#### About this exercise
Every line containing the string "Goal" should be returned from the records.

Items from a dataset

-- Opening Marker --

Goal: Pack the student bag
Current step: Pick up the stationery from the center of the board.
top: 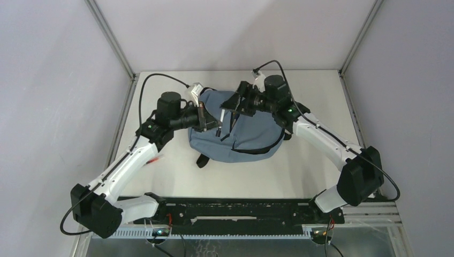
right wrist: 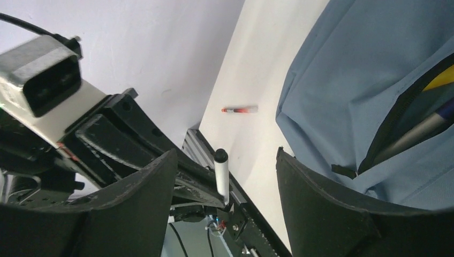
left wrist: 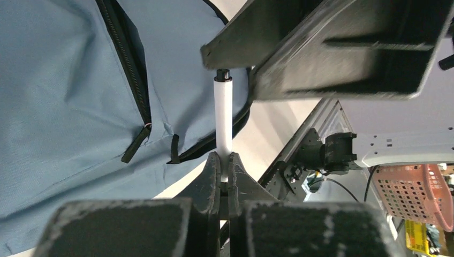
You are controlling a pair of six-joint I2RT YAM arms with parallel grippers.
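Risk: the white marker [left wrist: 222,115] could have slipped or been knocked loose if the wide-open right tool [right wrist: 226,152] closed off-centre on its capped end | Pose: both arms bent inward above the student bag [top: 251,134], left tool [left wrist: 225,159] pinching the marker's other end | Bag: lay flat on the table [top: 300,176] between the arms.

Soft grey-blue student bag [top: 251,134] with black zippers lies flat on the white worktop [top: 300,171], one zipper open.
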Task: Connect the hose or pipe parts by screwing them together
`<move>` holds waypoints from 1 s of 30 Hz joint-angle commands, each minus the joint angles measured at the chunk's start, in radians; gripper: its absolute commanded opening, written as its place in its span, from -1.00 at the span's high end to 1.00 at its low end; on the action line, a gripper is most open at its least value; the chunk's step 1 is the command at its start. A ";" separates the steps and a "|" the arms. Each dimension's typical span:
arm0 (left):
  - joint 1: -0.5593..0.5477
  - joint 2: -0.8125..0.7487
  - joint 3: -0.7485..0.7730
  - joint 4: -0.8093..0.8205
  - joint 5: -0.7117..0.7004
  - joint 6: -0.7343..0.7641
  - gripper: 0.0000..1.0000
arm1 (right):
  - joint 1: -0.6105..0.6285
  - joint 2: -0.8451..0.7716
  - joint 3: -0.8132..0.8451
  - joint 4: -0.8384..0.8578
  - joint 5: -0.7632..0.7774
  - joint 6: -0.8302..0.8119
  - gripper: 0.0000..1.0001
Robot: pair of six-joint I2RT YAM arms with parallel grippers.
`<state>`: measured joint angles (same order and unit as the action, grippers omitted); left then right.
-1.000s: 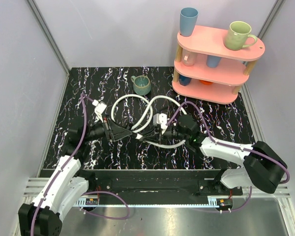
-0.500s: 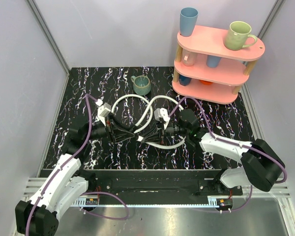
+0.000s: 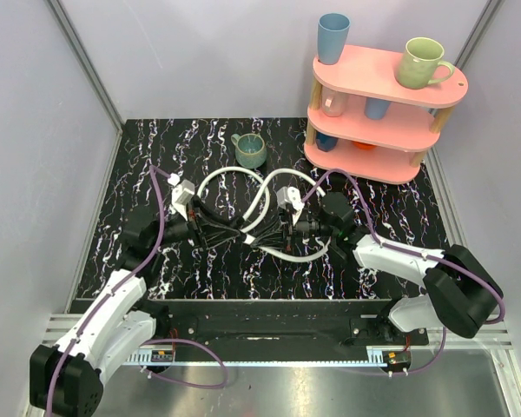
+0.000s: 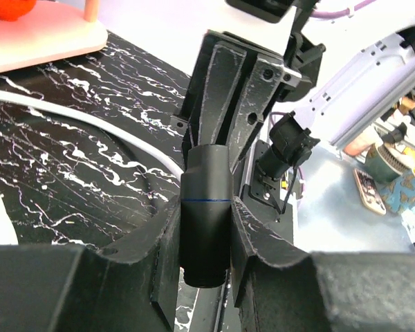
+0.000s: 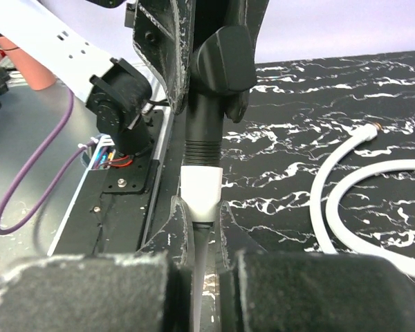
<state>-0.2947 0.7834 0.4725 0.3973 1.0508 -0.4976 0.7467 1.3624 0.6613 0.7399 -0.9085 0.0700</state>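
My left fingers [image 4: 159,266] clamp the black fitting [image 4: 206,214]; my right fingers [image 5: 238,238] clamp the white hose collar [image 5: 200,190], at 3 o'clock from the left. Axes look collinear, 9-to-3.

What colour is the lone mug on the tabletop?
The mug is a muted grey-green, seen best from the top external view.

- Black, white-veined table [image 3: 156,156]: everything's parked on it.
- White hoses [image 3: 228,172] are looped across the middle, with the loops laid on the top.
- A green mug [image 3: 250,150] is stood just behind them.
- A pink shelf [image 3: 369,68] is set at the far right, loaded with cups.
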 commanded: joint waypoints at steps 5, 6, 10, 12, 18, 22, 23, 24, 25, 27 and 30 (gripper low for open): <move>-0.017 -0.006 -0.104 0.097 -0.212 -0.318 1.00 | 0.013 -0.048 0.014 0.265 0.100 0.005 1.00; -0.017 -0.033 -0.104 0.068 -0.245 -0.340 1.00 | 0.013 -0.048 0.017 0.233 0.111 -0.019 1.00; -0.017 -0.104 -0.057 -0.138 -0.346 -0.336 1.00 | 0.014 -0.051 0.018 0.224 0.146 -0.035 1.00; -0.017 -0.116 -0.008 -0.277 -0.397 -0.314 1.00 | 0.014 -0.049 0.029 0.199 0.152 -0.048 1.00; -0.017 -0.137 0.060 -0.365 -0.356 -0.260 1.00 | 0.016 -0.034 0.077 0.159 0.083 -0.009 1.00; -0.017 -0.174 0.094 -0.405 -0.336 -0.136 1.00 | 0.016 -0.040 0.057 0.199 0.069 0.047 1.00; -0.017 -0.179 0.103 -0.434 -0.362 -0.125 1.00 | 0.016 -0.051 0.049 0.175 0.082 0.044 1.00; -0.017 -0.180 0.136 -0.499 -0.394 -0.124 1.00 | 0.014 -0.055 0.043 0.155 0.098 0.015 1.00; -0.017 -0.177 0.156 -0.537 -0.428 -0.136 1.00 | 0.016 -0.060 0.038 0.132 0.135 -0.007 1.00; -0.017 -0.167 0.211 -0.610 -0.497 -0.153 1.00 | 0.014 -0.080 0.024 0.066 0.170 -0.064 1.00; -0.017 -0.164 0.268 -0.690 -0.610 -0.214 1.00 | 0.016 -0.097 0.023 -0.005 0.227 -0.133 1.00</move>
<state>-0.3126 0.6243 0.6262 -0.1757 0.6109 -0.6796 0.7555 1.3186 0.6605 0.7597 -0.7650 0.0376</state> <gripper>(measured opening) 0.322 0.071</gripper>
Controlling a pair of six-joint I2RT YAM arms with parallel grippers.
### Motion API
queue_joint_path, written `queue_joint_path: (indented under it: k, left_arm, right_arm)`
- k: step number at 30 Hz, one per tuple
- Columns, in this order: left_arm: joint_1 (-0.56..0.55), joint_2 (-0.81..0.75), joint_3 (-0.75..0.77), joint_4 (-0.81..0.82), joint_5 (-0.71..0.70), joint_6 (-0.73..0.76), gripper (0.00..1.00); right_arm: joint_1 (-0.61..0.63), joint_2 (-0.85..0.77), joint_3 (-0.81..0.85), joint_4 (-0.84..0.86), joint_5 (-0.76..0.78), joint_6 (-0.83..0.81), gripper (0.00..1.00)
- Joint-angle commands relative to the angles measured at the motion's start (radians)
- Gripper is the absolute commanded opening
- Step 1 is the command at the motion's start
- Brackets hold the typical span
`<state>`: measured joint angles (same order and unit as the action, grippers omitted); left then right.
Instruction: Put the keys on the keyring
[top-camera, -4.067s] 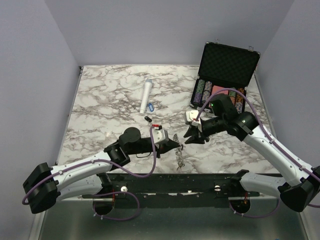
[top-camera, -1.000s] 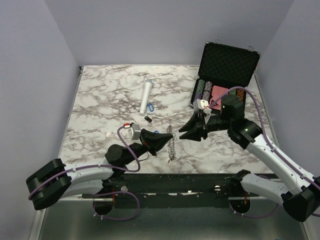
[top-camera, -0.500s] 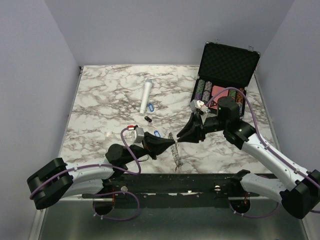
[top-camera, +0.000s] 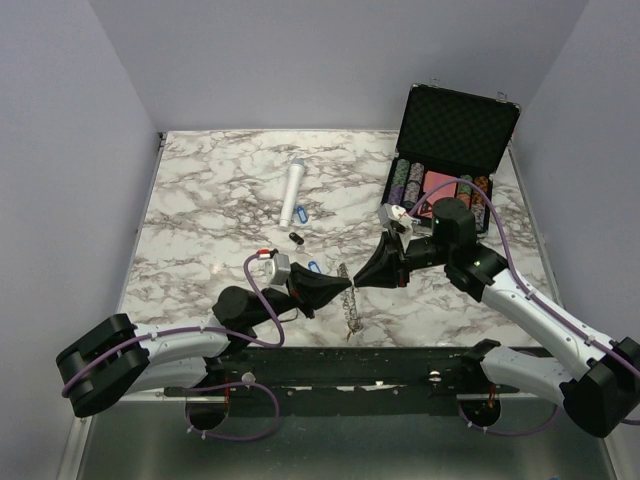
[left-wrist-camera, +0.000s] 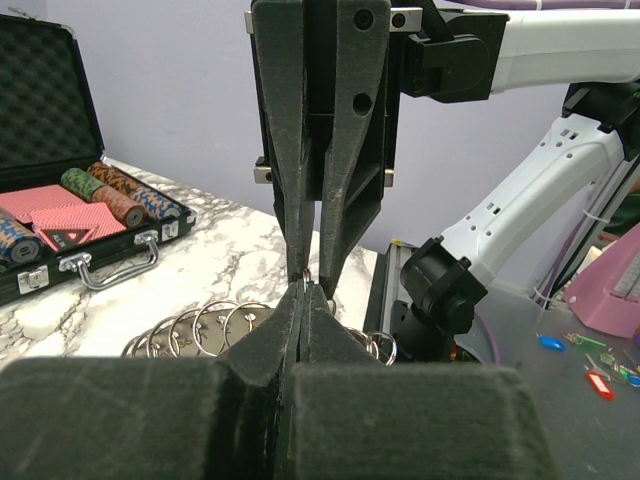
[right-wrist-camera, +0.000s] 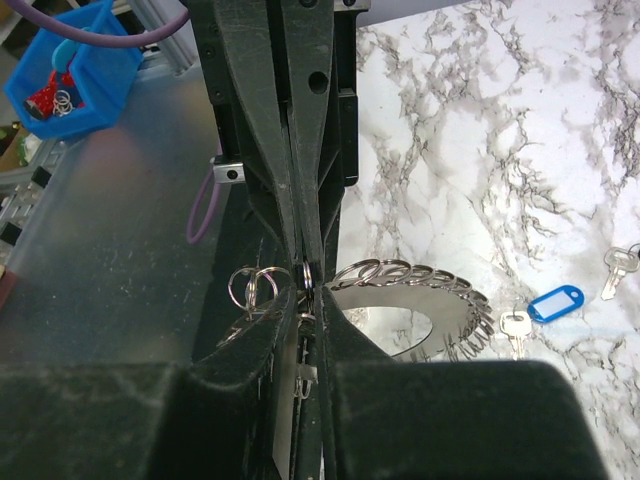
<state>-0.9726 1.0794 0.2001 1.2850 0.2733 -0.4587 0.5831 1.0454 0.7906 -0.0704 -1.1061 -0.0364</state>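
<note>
The keyring (top-camera: 351, 306), a flat grey disc rimmed with small split rings, stands on edge near the table's front. It also shows in the left wrist view (left-wrist-camera: 195, 325) and in the right wrist view (right-wrist-camera: 425, 300). My left gripper (top-camera: 343, 291) is shut on its rim (left-wrist-camera: 303, 292). My right gripper (top-camera: 358, 279) meets it tip to tip from the right, its jaws pinched on one small split ring (right-wrist-camera: 307, 276). A key with a blue tag (top-camera: 313, 267) lies just behind on the table (right-wrist-camera: 555, 303). Another blue-tagged key (top-camera: 301, 213) and a black-tagged one (top-camera: 296, 237) lie farther back.
A white cylinder (top-camera: 292, 192) lies at mid-table. An open black case of poker chips (top-camera: 455, 130) stands at the back right. A loose key (right-wrist-camera: 617, 262) lies near the blue tag. A blue bin (right-wrist-camera: 70, 70) sits off the table.
My right gripper has come down and left until its tips meet the left gripper's at the keyring. My left gripper has carried the keyring slightly rightward.
</note>
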Motion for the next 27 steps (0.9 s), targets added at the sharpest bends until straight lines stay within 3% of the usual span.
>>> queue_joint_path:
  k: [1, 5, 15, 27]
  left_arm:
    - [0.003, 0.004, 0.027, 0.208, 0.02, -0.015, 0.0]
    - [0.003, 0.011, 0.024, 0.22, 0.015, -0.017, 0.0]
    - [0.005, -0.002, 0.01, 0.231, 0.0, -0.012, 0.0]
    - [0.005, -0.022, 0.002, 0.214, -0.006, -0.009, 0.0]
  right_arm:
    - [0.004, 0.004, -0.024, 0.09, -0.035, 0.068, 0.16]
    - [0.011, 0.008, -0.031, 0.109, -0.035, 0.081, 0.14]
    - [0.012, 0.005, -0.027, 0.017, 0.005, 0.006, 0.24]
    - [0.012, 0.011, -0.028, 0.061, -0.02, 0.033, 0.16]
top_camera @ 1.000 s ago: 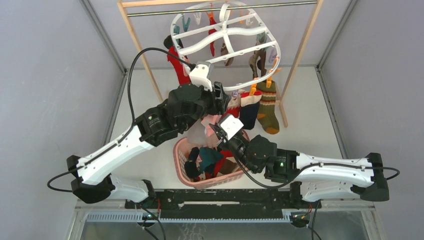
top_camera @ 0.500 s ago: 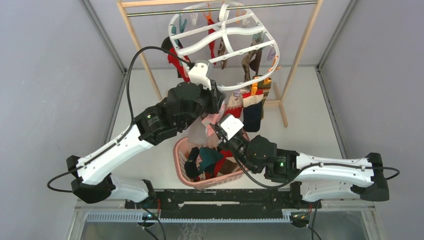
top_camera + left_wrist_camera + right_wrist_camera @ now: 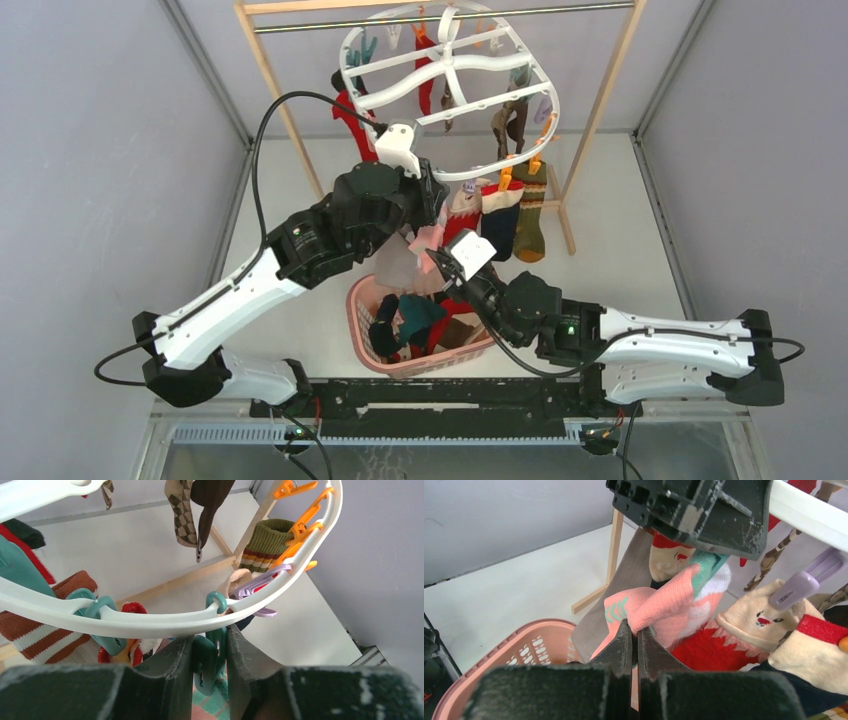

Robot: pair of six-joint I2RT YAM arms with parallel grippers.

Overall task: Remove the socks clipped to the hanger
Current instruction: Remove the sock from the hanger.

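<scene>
A wooden-framed rail [image 3: 286,112] with a grey metal bar [image 3: 310,26] across its top stands at twelve o'clock on the white counter [image 3: 620,240]. A pink lattice basket [image 3: 356,322] sits toward six o'clock. Grey walls [image 3: 90,150] close in at nine and three.

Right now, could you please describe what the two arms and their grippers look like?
Both the left arm and right arm have white shells on their long links, with black rounded joints and bases. A black cable loops from the left arm, and a green light glows on the right. The left gripper and right gripper have dark, scuffed, blocky fingers.
</scene>
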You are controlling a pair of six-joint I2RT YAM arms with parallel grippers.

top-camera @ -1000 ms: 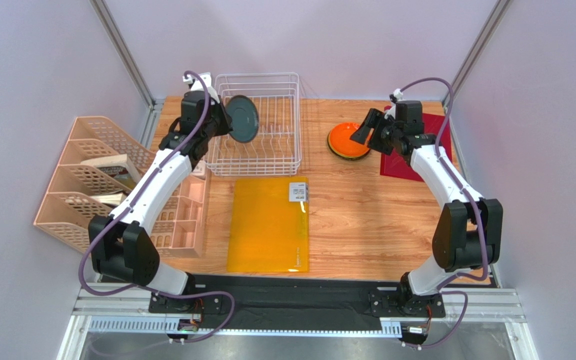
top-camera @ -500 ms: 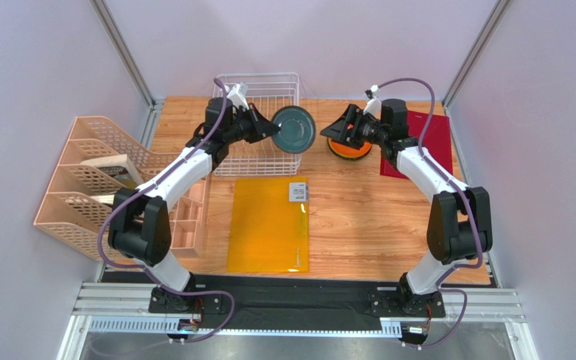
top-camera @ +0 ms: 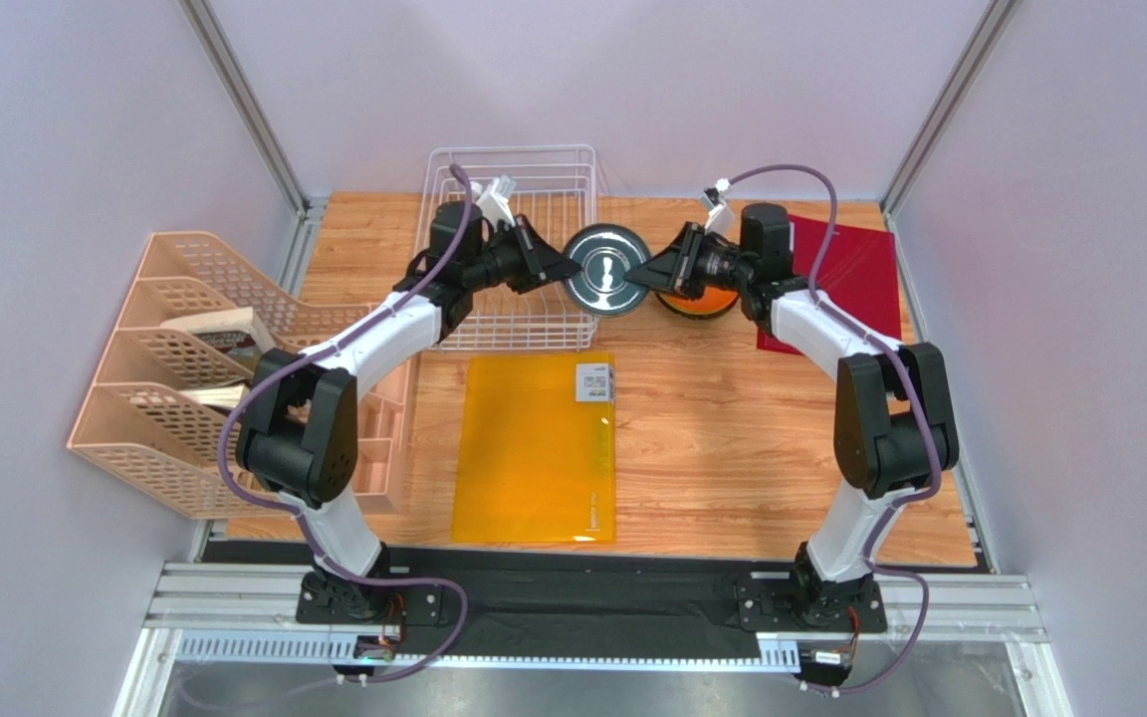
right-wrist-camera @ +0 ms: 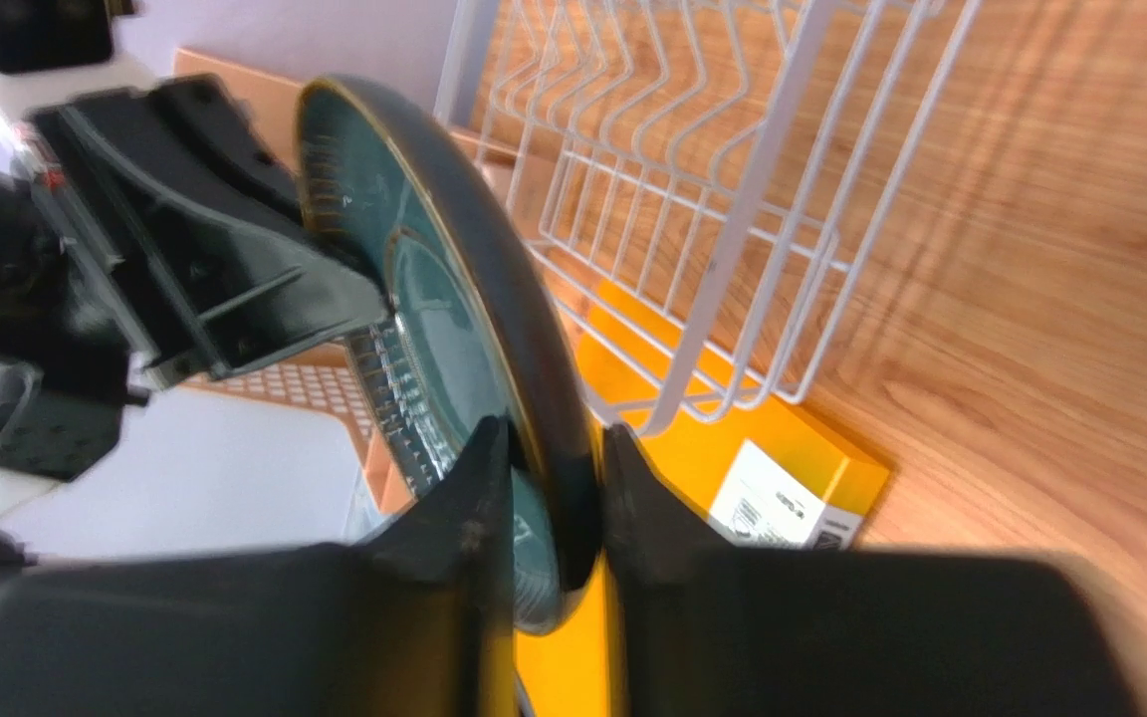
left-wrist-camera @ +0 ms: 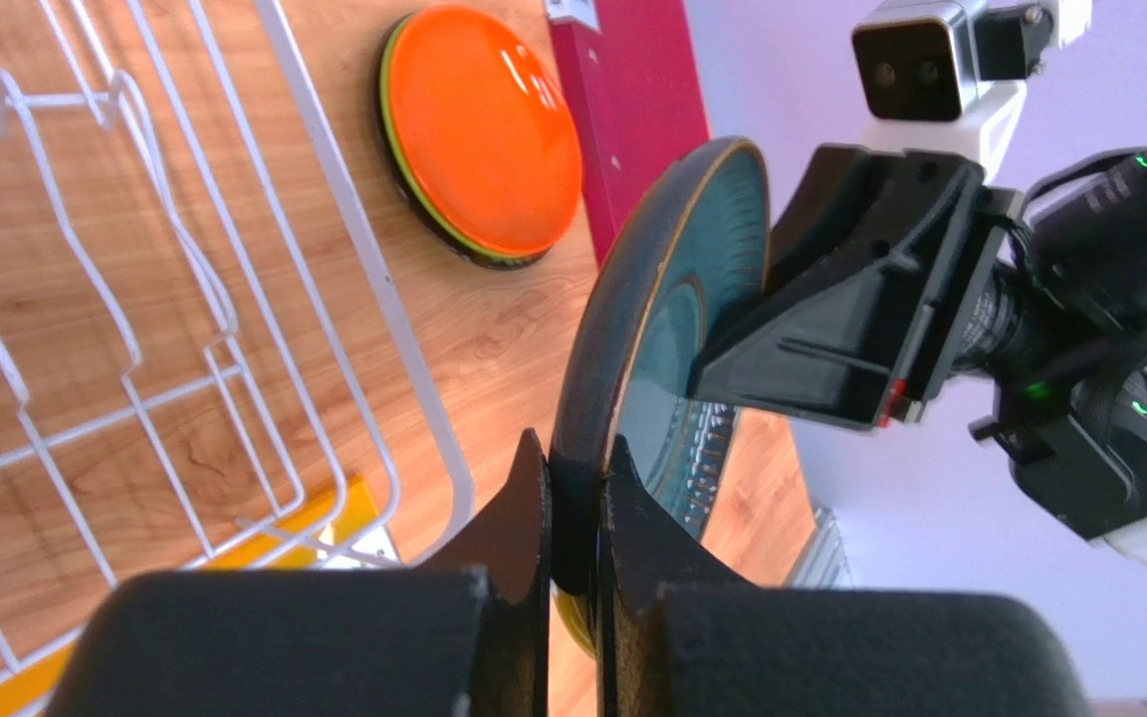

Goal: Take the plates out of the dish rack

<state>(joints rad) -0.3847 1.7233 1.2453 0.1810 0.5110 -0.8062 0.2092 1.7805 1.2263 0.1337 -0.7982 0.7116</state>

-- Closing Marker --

#### Solution for this problem
Goal: Pack the student bag
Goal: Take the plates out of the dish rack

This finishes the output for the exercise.